Теперь и вовсе Стрельцов не мог ни на чем сосредоточиться. Нестерпимо болело сердце. Вот и сейчас окончательно отрекся от своих моральных прав на идею нового аккумулятора. Отрекся в личную пользу Владимира Нилыча Мухалатова. Нет ничего нелепее этого. Но и другого ничего тоже быть не может. Федор Ильич почуял неладное, он не забыл, выходит, институтские годы, когда слушал его, стрельцовские, лекции, и запомнил даже существо идеи, которой тогда был одержим он, Стрельцов. Запомнил и теперь удивился, почему же единоличным владельцем этой идеи оказался Мухалатов, тоже один из учеников Стрельцова. Федор Ильич хотел восстановить истину, восстановить справедливость…
Может быть, следовало за это ухватиться? И что же тогда? Вступить в открытый спор с Мухалатовым? Вступить в спор и с Р. Стрельцовой, блестящая статья которой в поддержку Мухалатова, одного лишь Мухалатова, опубликована как раз сегодня? Нет, нет! Все он сделал правильно, и сожалеть ему не о чем.

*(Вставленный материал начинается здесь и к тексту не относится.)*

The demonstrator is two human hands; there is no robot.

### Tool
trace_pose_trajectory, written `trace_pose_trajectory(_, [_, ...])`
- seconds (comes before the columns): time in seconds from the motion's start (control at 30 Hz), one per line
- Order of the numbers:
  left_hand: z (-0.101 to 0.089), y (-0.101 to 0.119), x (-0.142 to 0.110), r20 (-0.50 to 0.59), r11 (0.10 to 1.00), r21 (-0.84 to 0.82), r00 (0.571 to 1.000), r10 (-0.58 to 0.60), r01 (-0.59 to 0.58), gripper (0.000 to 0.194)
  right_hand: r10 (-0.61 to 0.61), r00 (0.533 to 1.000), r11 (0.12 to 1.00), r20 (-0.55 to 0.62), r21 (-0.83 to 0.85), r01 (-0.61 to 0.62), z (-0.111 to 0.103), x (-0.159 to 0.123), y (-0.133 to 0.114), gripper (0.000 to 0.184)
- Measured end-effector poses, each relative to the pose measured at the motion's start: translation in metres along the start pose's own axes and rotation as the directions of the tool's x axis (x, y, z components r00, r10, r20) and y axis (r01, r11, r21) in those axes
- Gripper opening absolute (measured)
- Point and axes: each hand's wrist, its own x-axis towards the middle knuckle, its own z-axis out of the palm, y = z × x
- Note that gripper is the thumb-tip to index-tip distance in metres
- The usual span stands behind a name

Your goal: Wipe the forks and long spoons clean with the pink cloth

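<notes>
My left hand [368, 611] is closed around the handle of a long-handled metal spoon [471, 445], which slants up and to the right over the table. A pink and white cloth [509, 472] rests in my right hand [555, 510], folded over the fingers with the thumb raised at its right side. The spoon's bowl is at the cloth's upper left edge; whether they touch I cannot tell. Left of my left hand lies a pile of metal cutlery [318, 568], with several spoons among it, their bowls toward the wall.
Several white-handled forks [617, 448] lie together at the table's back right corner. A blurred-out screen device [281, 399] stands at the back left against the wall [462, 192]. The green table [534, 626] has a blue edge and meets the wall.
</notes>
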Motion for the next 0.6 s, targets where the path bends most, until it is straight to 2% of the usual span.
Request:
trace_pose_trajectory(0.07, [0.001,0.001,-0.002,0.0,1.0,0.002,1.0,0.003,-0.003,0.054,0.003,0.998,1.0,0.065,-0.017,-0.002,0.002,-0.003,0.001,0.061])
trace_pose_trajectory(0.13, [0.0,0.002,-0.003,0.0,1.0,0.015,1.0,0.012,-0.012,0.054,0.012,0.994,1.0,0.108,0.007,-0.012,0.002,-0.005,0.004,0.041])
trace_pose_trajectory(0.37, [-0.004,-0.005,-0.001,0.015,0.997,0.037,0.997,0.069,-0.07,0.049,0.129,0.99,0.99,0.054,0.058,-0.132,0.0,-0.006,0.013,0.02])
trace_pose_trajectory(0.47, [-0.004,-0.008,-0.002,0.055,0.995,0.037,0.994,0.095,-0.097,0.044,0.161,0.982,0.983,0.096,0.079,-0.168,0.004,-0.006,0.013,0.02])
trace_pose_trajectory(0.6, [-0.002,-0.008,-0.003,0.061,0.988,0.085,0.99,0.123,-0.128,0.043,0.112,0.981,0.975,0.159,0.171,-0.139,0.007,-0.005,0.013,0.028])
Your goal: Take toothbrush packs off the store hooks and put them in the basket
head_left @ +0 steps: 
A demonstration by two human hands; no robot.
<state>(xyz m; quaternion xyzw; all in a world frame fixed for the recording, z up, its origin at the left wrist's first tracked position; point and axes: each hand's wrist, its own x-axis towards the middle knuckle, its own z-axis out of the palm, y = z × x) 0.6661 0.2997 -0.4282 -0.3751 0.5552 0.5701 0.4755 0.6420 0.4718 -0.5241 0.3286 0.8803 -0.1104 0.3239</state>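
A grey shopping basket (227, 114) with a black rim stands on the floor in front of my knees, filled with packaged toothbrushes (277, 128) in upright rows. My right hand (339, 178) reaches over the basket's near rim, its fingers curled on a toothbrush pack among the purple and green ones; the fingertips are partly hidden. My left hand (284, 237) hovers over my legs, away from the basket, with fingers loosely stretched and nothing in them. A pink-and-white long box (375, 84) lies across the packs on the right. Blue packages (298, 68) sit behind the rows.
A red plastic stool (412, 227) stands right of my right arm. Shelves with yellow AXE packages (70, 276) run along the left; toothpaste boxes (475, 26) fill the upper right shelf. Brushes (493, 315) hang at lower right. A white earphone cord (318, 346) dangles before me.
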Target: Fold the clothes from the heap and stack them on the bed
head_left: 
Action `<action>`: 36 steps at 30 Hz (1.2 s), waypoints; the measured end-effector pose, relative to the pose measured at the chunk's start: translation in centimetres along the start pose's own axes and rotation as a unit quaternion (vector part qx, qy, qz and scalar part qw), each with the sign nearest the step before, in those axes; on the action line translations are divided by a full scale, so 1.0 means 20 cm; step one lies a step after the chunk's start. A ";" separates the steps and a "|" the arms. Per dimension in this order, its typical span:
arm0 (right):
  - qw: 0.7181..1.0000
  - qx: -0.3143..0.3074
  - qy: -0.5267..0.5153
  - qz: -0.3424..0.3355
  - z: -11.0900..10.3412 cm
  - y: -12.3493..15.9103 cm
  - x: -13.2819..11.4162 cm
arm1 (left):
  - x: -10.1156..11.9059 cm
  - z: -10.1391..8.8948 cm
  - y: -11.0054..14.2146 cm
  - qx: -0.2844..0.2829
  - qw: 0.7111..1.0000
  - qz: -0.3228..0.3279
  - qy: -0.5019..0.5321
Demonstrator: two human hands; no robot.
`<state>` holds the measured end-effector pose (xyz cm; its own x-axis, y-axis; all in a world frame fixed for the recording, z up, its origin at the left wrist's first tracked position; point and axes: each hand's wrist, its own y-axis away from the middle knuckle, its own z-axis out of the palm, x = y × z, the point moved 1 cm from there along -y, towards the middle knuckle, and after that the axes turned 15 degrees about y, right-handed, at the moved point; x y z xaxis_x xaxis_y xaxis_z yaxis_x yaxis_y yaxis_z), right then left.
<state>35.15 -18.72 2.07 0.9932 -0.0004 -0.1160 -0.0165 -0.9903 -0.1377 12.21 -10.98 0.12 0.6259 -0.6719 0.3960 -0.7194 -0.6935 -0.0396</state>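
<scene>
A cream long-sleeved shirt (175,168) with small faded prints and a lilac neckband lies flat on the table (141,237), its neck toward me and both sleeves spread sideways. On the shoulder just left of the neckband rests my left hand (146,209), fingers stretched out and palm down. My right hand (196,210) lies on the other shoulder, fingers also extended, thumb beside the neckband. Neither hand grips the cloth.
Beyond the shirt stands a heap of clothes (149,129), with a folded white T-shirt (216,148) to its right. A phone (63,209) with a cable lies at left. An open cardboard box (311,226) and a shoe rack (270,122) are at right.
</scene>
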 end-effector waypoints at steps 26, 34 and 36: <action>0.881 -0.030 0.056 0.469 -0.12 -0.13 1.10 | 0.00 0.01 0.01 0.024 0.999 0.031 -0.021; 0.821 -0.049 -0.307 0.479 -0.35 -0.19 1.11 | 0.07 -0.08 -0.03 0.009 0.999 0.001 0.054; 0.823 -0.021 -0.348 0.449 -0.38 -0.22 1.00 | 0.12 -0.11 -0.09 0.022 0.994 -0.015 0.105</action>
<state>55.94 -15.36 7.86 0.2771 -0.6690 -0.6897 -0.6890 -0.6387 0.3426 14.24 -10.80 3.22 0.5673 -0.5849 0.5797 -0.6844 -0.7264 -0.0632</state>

Не сделал пока только лишь одного… Пусть новый аккумулятор носит имя Мухалатова — нельзя допустить, чтобы и Римма стала носить это имя!..
Стремительно распахнулась дверь; испуганная, вбежала Евгения Михайловна.
— Василий Алексеевич, беда! — проговорила она, едва шевеля побелевшими губами. — Позвонили сейчас от Склифосовского: Лика Пахомова попала под машину.
Глава тринадцатая
Радиус действия собаки
Москва скрывалась в тяжелом сизом дыму. Далекая-далекая, даже если смотреть прямо вниз, на Лужники, прощупывая безразличным взглядом откосы Ленинских гор, покрытых уже поблекшей зеленью. Неведомым вовсе казалось то, что находилось за окружной железной дорогой. Плотное скопление каменных стен, холодных, темных, и только. Есть ли там улицы? Кто-нибудь ходит по этим улицам? Или только пустой резвый ветер гуляет над городом?